DESCRIPTION OF THE TASK
Extract the listing below in full, unchanged.

DATA BELOW
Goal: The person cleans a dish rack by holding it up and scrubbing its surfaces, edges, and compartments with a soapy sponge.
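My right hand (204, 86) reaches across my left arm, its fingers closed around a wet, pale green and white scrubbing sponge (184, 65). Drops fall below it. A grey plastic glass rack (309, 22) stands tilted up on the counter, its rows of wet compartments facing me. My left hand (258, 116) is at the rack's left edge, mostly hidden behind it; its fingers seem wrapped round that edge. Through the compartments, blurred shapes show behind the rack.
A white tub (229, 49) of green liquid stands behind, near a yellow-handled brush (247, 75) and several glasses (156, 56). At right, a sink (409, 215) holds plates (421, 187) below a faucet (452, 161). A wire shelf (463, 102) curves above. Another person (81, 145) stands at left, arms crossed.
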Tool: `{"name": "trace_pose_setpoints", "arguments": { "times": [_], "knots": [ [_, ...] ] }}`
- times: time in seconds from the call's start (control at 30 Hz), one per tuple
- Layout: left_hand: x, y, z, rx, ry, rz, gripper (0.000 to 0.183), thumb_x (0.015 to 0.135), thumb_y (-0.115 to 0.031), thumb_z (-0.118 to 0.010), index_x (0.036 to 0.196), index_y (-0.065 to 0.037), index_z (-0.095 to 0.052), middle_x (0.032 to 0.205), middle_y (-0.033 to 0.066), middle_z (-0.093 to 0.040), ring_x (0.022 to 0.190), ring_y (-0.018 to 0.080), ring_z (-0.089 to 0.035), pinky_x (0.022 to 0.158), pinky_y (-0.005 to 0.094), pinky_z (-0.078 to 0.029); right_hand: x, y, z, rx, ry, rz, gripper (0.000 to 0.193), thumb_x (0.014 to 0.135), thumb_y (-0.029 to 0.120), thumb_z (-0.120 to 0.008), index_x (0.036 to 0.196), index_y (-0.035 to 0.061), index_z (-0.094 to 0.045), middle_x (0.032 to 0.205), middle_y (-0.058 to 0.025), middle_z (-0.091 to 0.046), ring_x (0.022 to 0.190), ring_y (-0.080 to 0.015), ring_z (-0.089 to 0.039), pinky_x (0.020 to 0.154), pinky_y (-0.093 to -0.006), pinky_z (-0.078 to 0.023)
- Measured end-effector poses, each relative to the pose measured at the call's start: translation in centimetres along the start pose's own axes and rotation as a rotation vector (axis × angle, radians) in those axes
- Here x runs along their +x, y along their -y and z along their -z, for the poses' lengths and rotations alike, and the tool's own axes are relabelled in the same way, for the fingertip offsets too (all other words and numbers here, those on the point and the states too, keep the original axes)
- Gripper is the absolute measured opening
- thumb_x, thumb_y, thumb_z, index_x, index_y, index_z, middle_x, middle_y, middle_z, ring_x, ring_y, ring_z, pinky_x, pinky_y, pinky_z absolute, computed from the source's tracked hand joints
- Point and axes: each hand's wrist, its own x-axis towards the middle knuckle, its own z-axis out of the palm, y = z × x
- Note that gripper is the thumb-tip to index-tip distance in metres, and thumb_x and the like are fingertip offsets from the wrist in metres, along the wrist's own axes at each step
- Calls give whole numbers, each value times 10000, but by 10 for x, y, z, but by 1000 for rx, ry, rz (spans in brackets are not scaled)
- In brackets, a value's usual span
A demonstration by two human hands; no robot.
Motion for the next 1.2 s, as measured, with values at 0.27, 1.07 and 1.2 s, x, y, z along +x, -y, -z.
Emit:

RESULT OF THE TASK
Goal: The person cleans a dish rack by holding it up and scrubbing its surfaces, edges, and compartments with a soapy sponge.
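My right hand (204, 86) reaches across my left arm, its fingers closed around a wet, pale green and white scrubbing sponge (184, 65). Drops fall below it. A grey plastic glass rack (309, 22) stands tilted up on the counter, its rows of wet compartments facing me. My left hand (258, 116) is at the rack's left edge, mostly hidden behind it; its fingers seem wrapped round that edge. Through the compartments, blurred shapes show behind the rack.
A white tub (229, 49) of green liquid stands behind, near a yellow-handled brush (247, 75) and several glasses (156, 56). At right, a sink (409, 215) holds plates (421, 187) below a faucet (452, 161). A wire shelf (463, 102) curves above. Another person (81, 145) stands at left, arms crossed.
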Tool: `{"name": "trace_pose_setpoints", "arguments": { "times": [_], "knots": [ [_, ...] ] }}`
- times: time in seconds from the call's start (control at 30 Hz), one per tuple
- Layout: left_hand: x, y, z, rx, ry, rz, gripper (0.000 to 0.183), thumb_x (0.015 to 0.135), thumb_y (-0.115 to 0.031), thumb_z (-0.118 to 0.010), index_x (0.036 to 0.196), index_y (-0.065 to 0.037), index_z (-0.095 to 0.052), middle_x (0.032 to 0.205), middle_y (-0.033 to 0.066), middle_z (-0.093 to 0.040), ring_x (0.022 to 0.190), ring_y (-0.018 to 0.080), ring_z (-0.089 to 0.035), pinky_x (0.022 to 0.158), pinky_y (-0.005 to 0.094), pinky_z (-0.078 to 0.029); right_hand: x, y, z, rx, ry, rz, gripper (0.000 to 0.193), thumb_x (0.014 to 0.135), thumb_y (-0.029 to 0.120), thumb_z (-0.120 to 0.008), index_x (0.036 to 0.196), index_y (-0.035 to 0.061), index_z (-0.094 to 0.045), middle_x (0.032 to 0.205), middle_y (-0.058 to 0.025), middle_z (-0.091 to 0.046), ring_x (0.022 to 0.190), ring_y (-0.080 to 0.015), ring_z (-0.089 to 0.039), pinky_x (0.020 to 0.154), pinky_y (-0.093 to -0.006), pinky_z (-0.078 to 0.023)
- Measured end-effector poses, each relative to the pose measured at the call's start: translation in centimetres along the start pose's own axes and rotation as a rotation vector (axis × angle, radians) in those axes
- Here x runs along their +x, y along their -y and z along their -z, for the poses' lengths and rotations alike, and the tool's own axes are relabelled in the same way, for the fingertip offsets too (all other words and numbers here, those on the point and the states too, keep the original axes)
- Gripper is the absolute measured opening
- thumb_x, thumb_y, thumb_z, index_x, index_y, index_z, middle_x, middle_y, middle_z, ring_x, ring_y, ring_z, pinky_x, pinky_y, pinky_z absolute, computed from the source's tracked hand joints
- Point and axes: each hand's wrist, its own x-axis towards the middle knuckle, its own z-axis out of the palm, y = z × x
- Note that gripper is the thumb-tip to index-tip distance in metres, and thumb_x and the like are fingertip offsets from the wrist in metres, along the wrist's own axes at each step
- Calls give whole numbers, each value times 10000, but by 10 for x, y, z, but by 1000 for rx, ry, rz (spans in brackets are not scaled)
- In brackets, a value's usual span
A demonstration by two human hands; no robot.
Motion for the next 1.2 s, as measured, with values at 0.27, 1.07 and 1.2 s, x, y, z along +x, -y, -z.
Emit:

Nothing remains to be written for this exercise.